Потом на батареях сушились их вязаные шапочки, рукавички. Заледенелые катышки превращались в крупные сверкающие капли, еще долго дрожали на кончиках ворса...
Девицы приносили с собой массу тайн, шептались, хихикали. Хорошим тоном у них считалось попасть на каток через забор без билетов, - это-то и составляло изначальную тайну.
Позднее мы переняли традицию "Старшеклассницы на катке"...

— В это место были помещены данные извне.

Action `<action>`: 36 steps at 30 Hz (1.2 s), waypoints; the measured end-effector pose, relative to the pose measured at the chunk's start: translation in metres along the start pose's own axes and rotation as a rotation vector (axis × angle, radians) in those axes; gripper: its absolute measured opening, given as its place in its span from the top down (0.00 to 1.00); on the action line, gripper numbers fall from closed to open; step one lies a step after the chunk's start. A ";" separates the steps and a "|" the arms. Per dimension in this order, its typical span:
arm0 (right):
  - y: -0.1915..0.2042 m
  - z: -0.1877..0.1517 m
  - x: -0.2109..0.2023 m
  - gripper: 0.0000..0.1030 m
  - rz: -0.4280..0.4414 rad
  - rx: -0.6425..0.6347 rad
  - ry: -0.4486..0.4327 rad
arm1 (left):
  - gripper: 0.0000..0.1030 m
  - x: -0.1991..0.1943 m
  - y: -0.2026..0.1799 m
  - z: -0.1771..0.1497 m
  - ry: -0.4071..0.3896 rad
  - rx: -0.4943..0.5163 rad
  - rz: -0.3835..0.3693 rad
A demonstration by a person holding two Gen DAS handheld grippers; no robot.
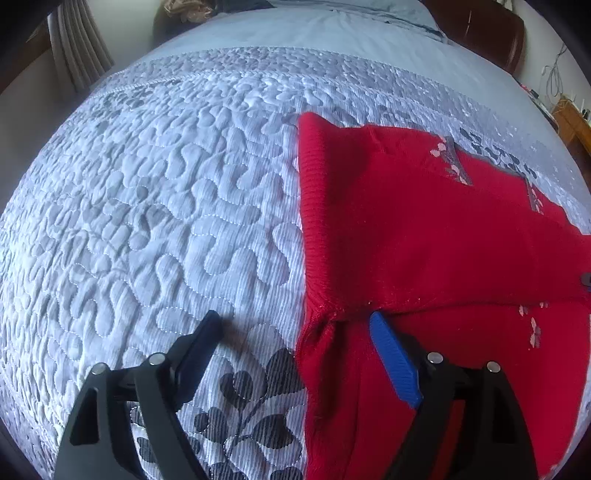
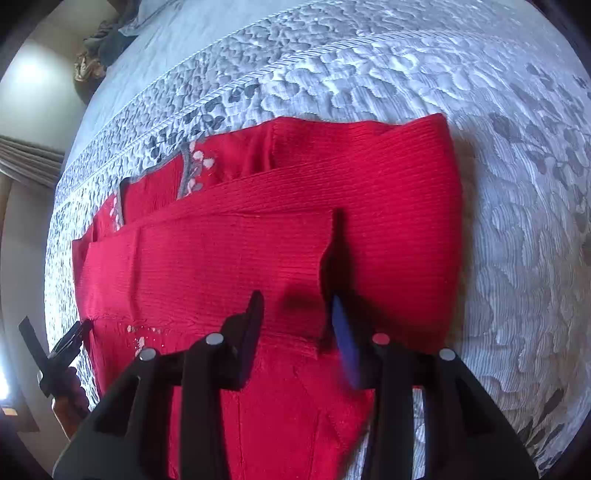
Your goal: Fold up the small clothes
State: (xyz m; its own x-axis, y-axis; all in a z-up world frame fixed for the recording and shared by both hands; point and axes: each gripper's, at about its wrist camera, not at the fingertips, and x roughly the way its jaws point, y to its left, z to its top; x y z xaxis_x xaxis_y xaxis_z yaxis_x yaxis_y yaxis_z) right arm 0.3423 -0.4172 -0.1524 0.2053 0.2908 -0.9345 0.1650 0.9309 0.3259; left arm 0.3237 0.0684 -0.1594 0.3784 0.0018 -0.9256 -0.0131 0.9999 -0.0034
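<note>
**Left wrist view:** One red sweater (image 1: 424, 229) lies partly folded on the right half of a bed, on a pale quilt (image 1: 166, 203) stitched in curling lines and printed with dark leaves. A sleeve or flap is laid across its body, and small pink flowers and two strips of grey trim show near its far edge. The left gripper (image 1: 293, 317) hangs above the sweater's left edge with its two fingers spread wide and grasping nothing. One black finger (image 1: 203, 343) is over bare quilt, and the other, faced with a blue pad (image 1: 391, 358), is over the red knit. One brown chair (image 1: 480, 26) stands beyond the bed's far end and one curtain (image 1: 77, 48) hangs at the upper left.

**Right wrist view:** The same sweater (image 2: 388, 206) stretches across the quilt (image 2: 517, 221), with two folded layers overlapping at its middle. The right gripper (image 2: 295, 297) is above the near part of the sweater. Its two fingers stand apart, closer together than the left pair, with red knit visible in the gap. They clasp nothing, and their shadow falls on the cloth. One finger is black (image 2: 251, 332) and one is blue-faced (image 2: 343, 343). Whether the tips touch the sweater cannot be told.
</note>
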 end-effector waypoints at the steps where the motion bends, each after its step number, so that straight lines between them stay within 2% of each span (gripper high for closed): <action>1: 0.004 0.000 0.003 0.95 0.010 -0.004 0.010 | 0.18 0.000 0.000 0.000 -0.001 0.003 0.003; 4: 0.011 -0.002 -0.003 0.96 -0.024 -0.027 -0.023 | 0.17 0.002 0.000 -0.001 0.000 0.002 0.000; 6: 0.011 -0.004 -0.003 0.96 -0.060 -0.022 -0.010 | 0.16 0.003 0.001 -0.001 0.002 -0.002 -0.008; 8: 0.014 -0.006 0.008 0.94 -0.106 -0.072 0.005 | 0.15 0.005 0.001 -0.001 0.000 0.001 -0.009; 10: 0.016 -0.007 0.010 0.93 -0.115 -0.084 -0.004 | 0.15 0.005 -0.001 -0.002 -0.002 0.008 -0.005; 11: 0.015 -0.008 0.007 0.89 -0.103 -0.078 -0.012 | 0.15 0.004 -0.001 -0.002 -0.002 0.011 -0.005; 14: 0.012 -0.015 -0.005 0.67 -0.081 -0.065 -0.022 | 0.15 0.003 0.001 -0.001 0.002 0.000 -0.018; 17: 0.005 -0.021 -0.009 0.68 -0.066 -0.051 -0.010 | 0.14 0.004 0.000 -0.003 -0.001 0.002 -0.011; 19: 0.002 -0.021 -0.007 0.77 -0.075 -0.053 -0.009 | 0.13 0.004 -0.002 -0.003 -0.005 0.007 -0.003; 20: 0.001 -0.021 -0.006 0.89 -0.098 -0.058 -0.006 | 0.13 0.004 -0.003 -0.004 -0.007 0.009 0.001; 24: -0.003 -0.020 0.004 0.92 -0.116 -0.043 0.005 | 0.12 0.006 -0.002 -0.003 -0.007 0.009 -0.009; 27: -0.002 -0.027 -0.007 0.92 -0.102 -0.032 -0.025 | 0.11 0.004 -0.001 -0.004 0.002 0.015 -0.017; 31: -0.005 -0.073 -0.036 0.79 -0.067 -0.037 -0.023 | 0.12 -0.014 0.003 -0.022 0.039 0.008 -0.077; 34: -0.010 -0.125 -0.050 0.72 -0.049 -0.055 0.019 | 0.12 -0.031 0.007 -0.051 0.072 0.025 -0.040; 36: -0.011 -0.164 -0.056 0.64 -0.027 -0.072 0.049 | 0.12 -0.047 0.011 -0.072 0.082 0.032 -0.047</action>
State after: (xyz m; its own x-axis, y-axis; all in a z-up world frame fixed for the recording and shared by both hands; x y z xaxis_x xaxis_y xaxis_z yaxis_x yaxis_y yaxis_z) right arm 0.1710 -0.4079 -0.1271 0.1543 0.2739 -0.9493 0.0998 0.9516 0.2907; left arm 0.2393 0.0779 -0.1426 0.3005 -0.0453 -0.9527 0.0331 0.9988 -0.0370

Днем же (мы ходили гулять с бабушкой на стадион) по полю скользили редкие конькобежцы, поочередно сменяя и длинно оттягивая одну, затем другую ногу - мерная пластика черных рейтуз. А в центре крутились, приседая пистолетиком, фигуристки в меховых юбочках.
"Гулять с бабушкой", - для тех, у кого была бабушка, словосочетание означает обыденность;
"Пойти на прогулку с мамой" - праздничность;
"Быть взятой отцом" - исключительность;
(такова наиболее узнаваемая семейная формула).
"Гулять с бабушкой" - это завершенная фигура памяти, вбирающая весь комплекс ощущений: капризные сборы; тяжесть неповоротливой одежды; бабушкино сердитое, потом помолодевшее на морозе смеющееся лицо; скрипящий сугроб, если в него упасть на спину, раскинув руки; веселый жгучий снег, проникающий в рукава и за шиворот; белое текучее небо заливает счастьем глаза... что еще?